Most silver bars are rectangular shaped, and most silver bars of the same weight have fairly similar dimensions. For example, here are common dimensions for the four most popular weights of silver bars:
- Average 1 Ounce Silver Bar Dimensions: 51mm x 31mm x 3mm
- Average 5 Ounce Silver Bar Dimensions: 61mm x 35mm x 8mm
- Average 10 Ounce Silver Bar Dimensions: 73.2mm x 41mm x 11.5mm
- Average 100 Ounce Silver Bar Dimensions: 155mm x 76.3mm x 28.1mm
Although dimensions will vary slightly depending on the brand of bar, the numbers listed above are going to be very close for normal, rectangular-shaped bars.
Brands & Mints
The process of transforming silver into a coin, round, or bar is known as “minting.” Around the world, there are dozens of mints producing silver products. Some of these are government-run, producing coinage for the country in which they are located. Others are privately operated. Investors purchasing physical silver can select from many different silver mints, each offering their own designs for silver bars. These mints vary dramatically in terms of products offered and prices charged.
There are dozens of mints around the world making silver bars.

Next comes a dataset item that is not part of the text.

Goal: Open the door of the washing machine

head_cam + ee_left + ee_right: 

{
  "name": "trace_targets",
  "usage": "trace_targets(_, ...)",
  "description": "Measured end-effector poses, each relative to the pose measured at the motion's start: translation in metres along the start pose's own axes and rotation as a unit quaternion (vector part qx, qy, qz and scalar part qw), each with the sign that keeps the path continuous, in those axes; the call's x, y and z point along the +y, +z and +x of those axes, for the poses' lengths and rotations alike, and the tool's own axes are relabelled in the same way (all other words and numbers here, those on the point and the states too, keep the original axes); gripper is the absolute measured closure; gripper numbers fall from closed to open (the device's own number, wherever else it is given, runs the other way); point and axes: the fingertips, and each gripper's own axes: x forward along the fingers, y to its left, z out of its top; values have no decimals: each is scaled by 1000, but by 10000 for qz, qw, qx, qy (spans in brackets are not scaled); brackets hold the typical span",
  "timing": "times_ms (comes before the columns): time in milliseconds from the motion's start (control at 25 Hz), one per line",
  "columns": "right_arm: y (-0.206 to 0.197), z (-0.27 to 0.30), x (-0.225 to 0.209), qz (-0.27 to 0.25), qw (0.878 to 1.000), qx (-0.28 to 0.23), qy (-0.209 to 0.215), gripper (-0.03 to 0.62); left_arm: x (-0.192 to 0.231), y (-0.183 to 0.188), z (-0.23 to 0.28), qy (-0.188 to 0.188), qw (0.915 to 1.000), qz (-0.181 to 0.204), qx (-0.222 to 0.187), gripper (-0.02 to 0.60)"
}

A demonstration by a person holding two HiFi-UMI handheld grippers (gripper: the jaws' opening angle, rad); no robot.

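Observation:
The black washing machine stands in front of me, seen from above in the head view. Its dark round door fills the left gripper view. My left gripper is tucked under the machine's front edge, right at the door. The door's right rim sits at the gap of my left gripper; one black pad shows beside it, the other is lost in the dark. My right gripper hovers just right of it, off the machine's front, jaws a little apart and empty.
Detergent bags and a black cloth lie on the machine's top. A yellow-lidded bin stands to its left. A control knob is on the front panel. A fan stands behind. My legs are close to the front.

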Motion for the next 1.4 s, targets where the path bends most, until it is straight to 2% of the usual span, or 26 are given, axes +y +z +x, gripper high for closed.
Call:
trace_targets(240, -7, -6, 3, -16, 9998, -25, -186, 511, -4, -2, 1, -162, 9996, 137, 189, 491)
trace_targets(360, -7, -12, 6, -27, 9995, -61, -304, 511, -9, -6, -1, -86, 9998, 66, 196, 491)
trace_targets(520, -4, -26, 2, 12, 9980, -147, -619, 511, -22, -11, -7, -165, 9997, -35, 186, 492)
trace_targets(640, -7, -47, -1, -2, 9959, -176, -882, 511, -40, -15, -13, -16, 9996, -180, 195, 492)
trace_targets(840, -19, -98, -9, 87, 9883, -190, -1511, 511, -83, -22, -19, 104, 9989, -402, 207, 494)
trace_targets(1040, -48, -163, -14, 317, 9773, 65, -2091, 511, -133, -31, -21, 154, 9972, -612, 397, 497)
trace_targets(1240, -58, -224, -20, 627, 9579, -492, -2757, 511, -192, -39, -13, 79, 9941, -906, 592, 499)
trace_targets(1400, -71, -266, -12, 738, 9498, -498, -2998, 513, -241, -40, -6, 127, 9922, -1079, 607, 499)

Examples of major silver bar mints include Johnson Matthey, Engelhard, the Royal Canadian Mint, SilverTowne, Sunshine Minting, NTR Metals, and the Golden State Mint. The reputation of the mint is important, as it affects the bar’s liquidity and price; some mints are better-known than others, and their products often command a higher price.
Each silver mint chooses the size(s) of silver bar they will mint. Some specialize in smaller bars, while others focus almost exclusively on larger-scale silver bars. For example, Johnson Matthey focuses almost exclusively on 100 oz silver bars, while Sunshine Minting only regularly produces 1- and 10-ounce silver bars. Each marks the silver bars with their hallmark, along with the bar’s weight and silver purity.
Silver Bar Designs
One reason to choose one mint over another is the silver bar design. Some mints, such as SilverTowne, are known for distinctive designs, specializing in collectible silver art bars. Meanwhile, others, like Engelhard, are relatively plain and intended solely for silver investment. Some investors prefer a more eyecatching design, while others are focused on seeking out the lowest per-ounce silver price.
Some silver mints specialize in producing only investment-grade silver bars. For example, SilverTowne produces silver bars exclusively. Others, such as NTR Metals, offer gold or other precious metal bullion in addition to silver. While many mints produce only silver bars, others also produce silver rounds, which are round (like a coin) but carry no legal tender value. A few, such as the Royal Canadian Mint, produce coinage for the country in which they are located, as well as non-coin silver bullion for investors.
Another major difference between silver bar mints is the premium charged. The premium is the amount added on top of the spot price of silver. This accounts for the cost of producing the bar. Larger mints tend to have more efficient production methods, leading to lower per-ounce premiums. On the other hand, some silver bars are so hard to come by – such as those by Engelhard, which has not produced silver bars in more than a decade – that investors are willing to pay an added premium for them. These premiums also vary between new and second hand bars.
Finally, there is one last reason to select one silver bar mint over another. If you plan to invest in silver through a silver IRA, consider whether the mint is approved by Comex, or the Commodity Exchange, Inc. Silver bars must be made by a COMEX approved mint in order to be eligible for silver IRAs. This ensures that they contain only the highest quality silver, at least .999 (‘three-nines’) pure.